Appellate Division of the Supreme Court of New York, Fourth Department
May 14, 1970
34 A.D.2d 295 (N.Y. App. Div. 1970)

Opinion

May 14, 1970.

Appeal from the Supreme Court, Erie County, MICHAEL CATALANO, J.

Francis X. Murphy, appellant in person, and for Peter B. Carr, appellant.

Hodgson, Russ, Andrews, Woods Goodyear ( Victor T. Fuzak of counsel), for Kenford Company, Inc., and another, respondents.

Robert E. Casey, Jr., County Attorney ( William Straub of counsel), for Erie County and others, respondents.


In this taxpayers' action, Special Term has dismissed plaintiffs' amended complaint for failure to state a cause of action and on the further ground that a judgment based on a determination made by Mr. Justice MOORE in another taxpayer's action against the same defendants was res judicata and consequently a bar to the instant action. The facts and circumstances surrounding this case are similar to those in Hurd v. Erie County [ 34 A.D.2d 289, decided herewith] which is the action held by the court below to be a bar to the present litigation.

The complaint in Hurd sought rescission of a resolution of June 18, 1969 wherein the Erie County Legislature authorized the execution of a contract between the county, Kenford Company, Inc. (Kenford) and The Dome Stadium, Inc. (Dome), as well as the contract executed pursuant to the resolution. The present action, on the other hand, attacks several other aspects of the whole transaction and seeks to have the county enjoined from spending any public moneys on the stadium project or raising any funds for the project by the use of bonds. In addition, the complaint seeks to restrict management of the stadium to county employees and specifically asks that the county be enjoined from entering into a proposed management contract with Dome.

Insofar as both actions are taxpayers' actions, the Hurd judgment would be a bar as to those matters actually decided therein (18 McQuillin, Municipal Corporations [3d ed.], § 52.50), but not as to matters not claimed, presented or decided therein. ( People's Gas Elec. Co. v. City of Oswego, 207 App. Div. 134, affd. 238 N.Y. 606; 5 Weinstein-Korn-Miller, N.Y. Civ. Prac., pars. 5011.27, 5011.28.) Here there are several other matters raised and different causes of action alleged which were neither present nor urged in Hurd, thus requiring us to examine the merits of these other claims.

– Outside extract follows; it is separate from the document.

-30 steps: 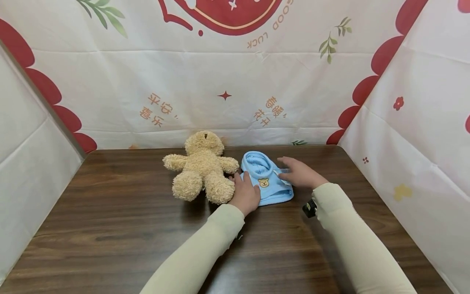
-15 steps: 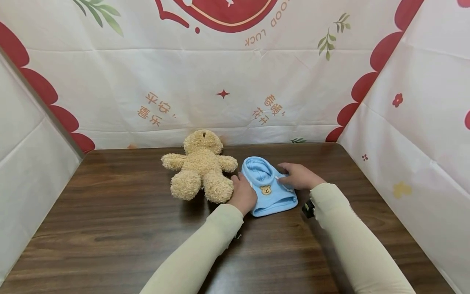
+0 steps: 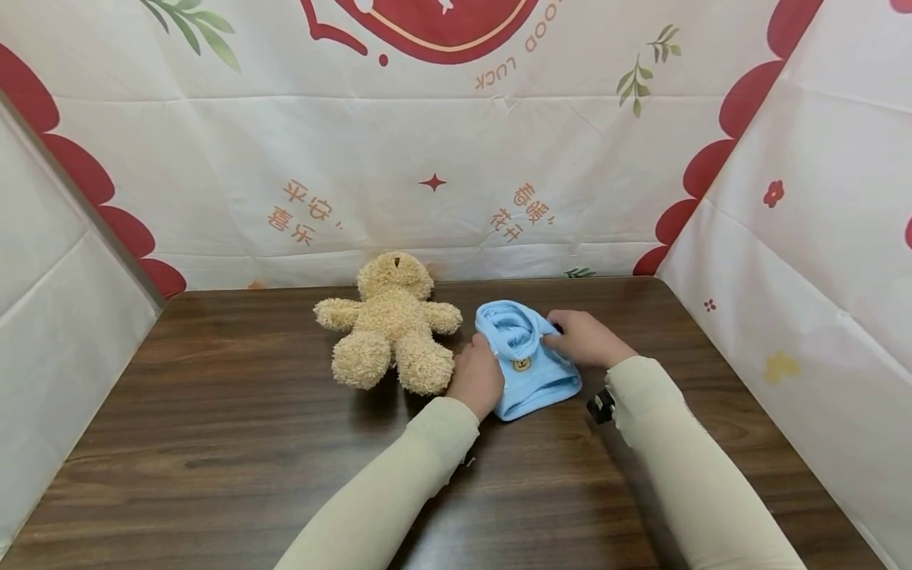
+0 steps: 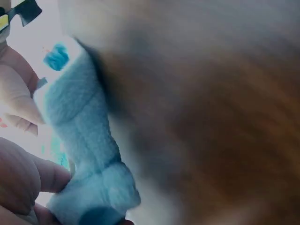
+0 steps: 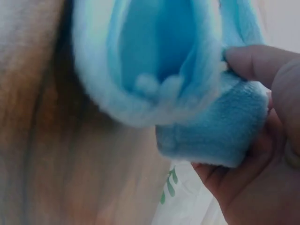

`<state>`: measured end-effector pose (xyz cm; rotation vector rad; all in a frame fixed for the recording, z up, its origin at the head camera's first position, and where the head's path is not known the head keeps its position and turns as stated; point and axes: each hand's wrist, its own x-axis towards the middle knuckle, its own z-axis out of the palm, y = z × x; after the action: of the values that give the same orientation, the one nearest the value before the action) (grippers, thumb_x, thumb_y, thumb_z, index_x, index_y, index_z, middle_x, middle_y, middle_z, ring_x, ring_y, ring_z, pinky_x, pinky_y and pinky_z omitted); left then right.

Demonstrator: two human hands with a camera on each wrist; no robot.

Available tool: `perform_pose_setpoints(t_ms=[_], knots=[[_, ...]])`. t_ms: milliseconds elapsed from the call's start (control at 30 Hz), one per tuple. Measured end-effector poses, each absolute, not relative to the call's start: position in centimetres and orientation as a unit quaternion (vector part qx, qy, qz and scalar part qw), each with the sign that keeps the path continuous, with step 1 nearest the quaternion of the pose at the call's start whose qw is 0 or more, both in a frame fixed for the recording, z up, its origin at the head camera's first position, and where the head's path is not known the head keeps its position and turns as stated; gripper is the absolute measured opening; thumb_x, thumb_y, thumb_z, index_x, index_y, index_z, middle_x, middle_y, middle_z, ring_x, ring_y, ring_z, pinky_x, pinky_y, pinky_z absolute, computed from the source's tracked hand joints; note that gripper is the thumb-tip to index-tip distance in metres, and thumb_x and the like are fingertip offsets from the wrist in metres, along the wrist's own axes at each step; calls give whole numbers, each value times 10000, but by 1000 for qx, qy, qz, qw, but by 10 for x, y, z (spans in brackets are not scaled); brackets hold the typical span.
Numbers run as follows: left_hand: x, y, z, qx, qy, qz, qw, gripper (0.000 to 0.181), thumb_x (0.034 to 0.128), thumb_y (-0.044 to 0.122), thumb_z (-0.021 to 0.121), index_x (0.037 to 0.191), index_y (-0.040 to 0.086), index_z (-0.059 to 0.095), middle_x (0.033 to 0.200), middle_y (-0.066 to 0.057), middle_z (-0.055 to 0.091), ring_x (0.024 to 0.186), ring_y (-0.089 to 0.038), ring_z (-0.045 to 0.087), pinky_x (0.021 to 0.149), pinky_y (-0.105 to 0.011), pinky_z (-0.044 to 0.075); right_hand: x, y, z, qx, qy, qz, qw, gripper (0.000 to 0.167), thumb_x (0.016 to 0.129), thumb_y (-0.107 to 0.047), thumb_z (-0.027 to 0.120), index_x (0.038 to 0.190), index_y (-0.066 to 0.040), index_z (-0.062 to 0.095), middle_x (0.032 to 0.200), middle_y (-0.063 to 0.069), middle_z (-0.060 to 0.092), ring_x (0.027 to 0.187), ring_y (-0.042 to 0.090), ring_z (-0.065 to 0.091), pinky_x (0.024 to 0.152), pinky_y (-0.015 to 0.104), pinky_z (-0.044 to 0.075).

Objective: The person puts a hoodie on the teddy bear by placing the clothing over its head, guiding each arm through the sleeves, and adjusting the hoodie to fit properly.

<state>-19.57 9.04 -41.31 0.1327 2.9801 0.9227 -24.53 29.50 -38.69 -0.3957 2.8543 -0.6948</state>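
A small light-blue plush garment (image 3: 537, 384) with a bear-face patch (image 3: 522, 365) is held between both hands, its round collar opening toward the back. My left hand (image 3: 479, 378) pinches its left side; in the left wrist view the thumb and fingers (image 4: 51, 176) grip the soft fabric (image 4: 86, 112). On the other side my right hand (image 3: 586, 339) grips the garment near the collar. The right wrist view has the thumb (image 5: 253, 61) pressed on the cloth (image 5: 215, 126) with fingers beneath. Beside my left hand lies a tan teddy bear (image 3: 392, 321) on its back.
The dark wood table (image 3: 214, 443) stretches toward me and to both sides. A white printed cloth (image 3: 370, 158) hangs behind it, with cloth walls at left and right (image 3: 819, 277). The bear's head lies near the table's back edge.
The garment first slid a little toward me, then its collar bunched and the patch became partly folded. My hands went from resting on it to gripping its two sides. The bear stays put.
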Motion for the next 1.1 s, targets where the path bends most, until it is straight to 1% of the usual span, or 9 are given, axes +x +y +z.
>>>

As noted in Hurd, the Legislature enacted chapter 252 of the Laws of 1968 which authorized the county to finance and construct a domed stadium similar to the Houston Astrodome. Thereafter the county adopted a resolution authorizing the execution of a contract whereby it would construct the stadium and enter into negotiations with Kenford for a 40-year lease; and if the parties were unable to agree on the terms of the lease, the county would enter into a 20-year management contract with Dome.

In support of the relief sought, the complaint lists 12 causes of action (identified as "counts"). Several of the allegations question whether the whole project is a proper county purpose or whether the means of implementing the project constitute a waste of public moneys or property. Thus it is alleged that the construction of the stadium and the lease to Kenford, or in the alternative, the management contract with Dome representing a joint venture with a private corporation, are not proper county purposes. The complaint cites as examples of waste (1) the management contract itself, claiming it is an unlawful delegation to a private person or corporation of the power to manage public property; (2) the provision in the contract crediting taxes collected against total payments due the county as an alleged surrender of the power of taxation; (3) providing office, storage and parking space to Kenford without charge; (4) the fact that the contract is not in accordance with the resolution passed by the County Legislature; (5) the contract appoints Dome sole agent to negotiate contracts for specified percentages of items of revenue; and (6) that it will be impossible for the stadium to be self-supporting or self-liquidating.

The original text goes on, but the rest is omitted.